Strains and antimicrobial testing
Primary isolation was performed on Columbia agar containing 5% sheep blood. Antibiotic susceptibility was determined using Mueller-Hinton agar by a disc diffusion method with the following discs (Becton Dickinson GmbH, Heidelberg, Germany): ceftazidime (30 µg), cefsulodine (30 µg), cefepime (30 µg), azlocillin (30 µg), piperacillin/ tazobactam (30 µg/10 µg), imipenem (10 µg), meropenem (10 µg), gentamicin (10 µg), tobramycin (10 µg), amikacin (30 µg), ciprofloxacin (5 µg), ofloxacin (5 µg), aztreonam (30 µg) and polymyxin B (300 µg).
Susceptibility, resistance and moderate susceptibility were defined by the criteria of Deutsches Institut für Normung e.V. (DIN). 1 For selected strains (isolates from the beginning of the outbreak and 15 months later) MIC values were determined by the Etest (AB Biodisk, Solna, Sweden).

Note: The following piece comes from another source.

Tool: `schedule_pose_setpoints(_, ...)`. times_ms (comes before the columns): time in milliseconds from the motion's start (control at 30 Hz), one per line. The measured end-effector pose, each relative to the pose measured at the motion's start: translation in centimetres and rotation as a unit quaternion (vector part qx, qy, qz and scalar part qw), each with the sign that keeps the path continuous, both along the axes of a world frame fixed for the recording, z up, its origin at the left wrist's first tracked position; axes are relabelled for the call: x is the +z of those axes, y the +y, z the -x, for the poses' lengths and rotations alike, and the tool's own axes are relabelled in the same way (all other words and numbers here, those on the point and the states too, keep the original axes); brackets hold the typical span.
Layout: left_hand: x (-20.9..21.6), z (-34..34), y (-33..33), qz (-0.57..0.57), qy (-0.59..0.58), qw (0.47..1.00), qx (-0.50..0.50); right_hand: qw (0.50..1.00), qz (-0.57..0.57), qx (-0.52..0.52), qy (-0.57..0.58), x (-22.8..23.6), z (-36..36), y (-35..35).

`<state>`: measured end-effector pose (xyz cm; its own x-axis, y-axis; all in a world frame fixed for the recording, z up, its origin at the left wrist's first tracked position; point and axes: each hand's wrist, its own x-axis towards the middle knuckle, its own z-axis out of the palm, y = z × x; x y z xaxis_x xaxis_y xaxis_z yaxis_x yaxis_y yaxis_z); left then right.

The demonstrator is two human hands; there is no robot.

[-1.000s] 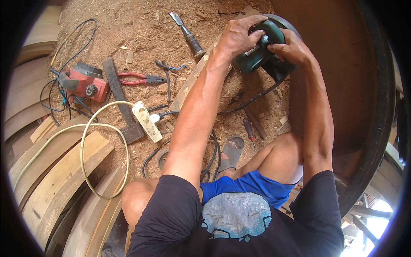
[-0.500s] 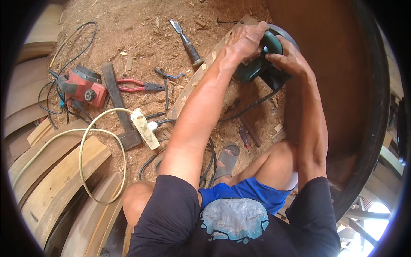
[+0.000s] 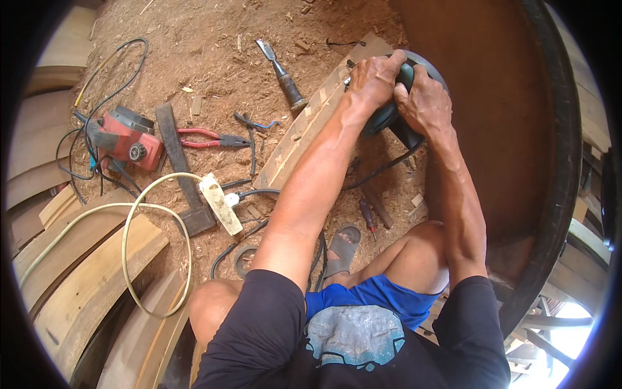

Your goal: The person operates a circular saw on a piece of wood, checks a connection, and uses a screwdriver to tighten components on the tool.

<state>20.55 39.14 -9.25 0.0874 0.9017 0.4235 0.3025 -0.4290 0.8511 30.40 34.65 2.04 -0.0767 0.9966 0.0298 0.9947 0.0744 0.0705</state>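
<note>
Hands (image 3: 376, 81), two, clamp around one green power tool (image 3: 383, 118); leftward lie one chisel (image 3: 283, 76), one hammer (image 3: 173, 146).

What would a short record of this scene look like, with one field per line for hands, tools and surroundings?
Left hand: left hand gripping the dark green power tool
Right hand: right hand gripping the same tool
Hand tools on ground: chisel, red-handled pliers, hammer, screwdriver
Other machine: red power tool, left of the hammer
Power: cream socket block, white plug in it
Left side: curved wooden boards
Right side: large brown curved wall
</note>
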Motion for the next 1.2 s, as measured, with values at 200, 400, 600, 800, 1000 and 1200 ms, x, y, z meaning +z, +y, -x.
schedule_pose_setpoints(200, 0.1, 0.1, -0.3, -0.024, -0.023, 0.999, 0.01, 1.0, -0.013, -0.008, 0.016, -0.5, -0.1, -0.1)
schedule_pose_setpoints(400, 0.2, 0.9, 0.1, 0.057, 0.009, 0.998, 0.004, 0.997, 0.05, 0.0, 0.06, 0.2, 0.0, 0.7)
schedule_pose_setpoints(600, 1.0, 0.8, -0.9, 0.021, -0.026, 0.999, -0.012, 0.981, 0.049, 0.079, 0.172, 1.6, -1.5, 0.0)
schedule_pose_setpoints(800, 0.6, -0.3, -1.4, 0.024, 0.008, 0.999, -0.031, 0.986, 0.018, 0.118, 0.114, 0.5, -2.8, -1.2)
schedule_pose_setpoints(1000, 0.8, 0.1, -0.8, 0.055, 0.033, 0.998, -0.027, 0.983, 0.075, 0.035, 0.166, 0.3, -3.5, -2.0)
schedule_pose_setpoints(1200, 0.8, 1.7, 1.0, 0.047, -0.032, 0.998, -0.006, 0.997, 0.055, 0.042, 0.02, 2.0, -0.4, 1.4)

Screening tests for synergy were performed by a simplified disc method. When positive results were obtained, further tests were performed using a combination of agar dilution and agar diffusion test. 2
Serotyping
The O serotype was determined using a slide agglutination test with a set of four pools (OMA, OMC, OME, OMF) and 16 monovalent antisera numbered O1 to O16 (Sanofi Diagnostics Pasteur GmbH, Freiburg, Germany).
Genotyping
The genetic relationship of strains with identical multiresistance patterns was investigated by pulsed-field gel electrophoresis (PFGE) using a Gene Path Group 3 Kit (Bio-Rad Laboratories GmbH, Munich, Germany) in a CHEF DR III System (Bio-Rad).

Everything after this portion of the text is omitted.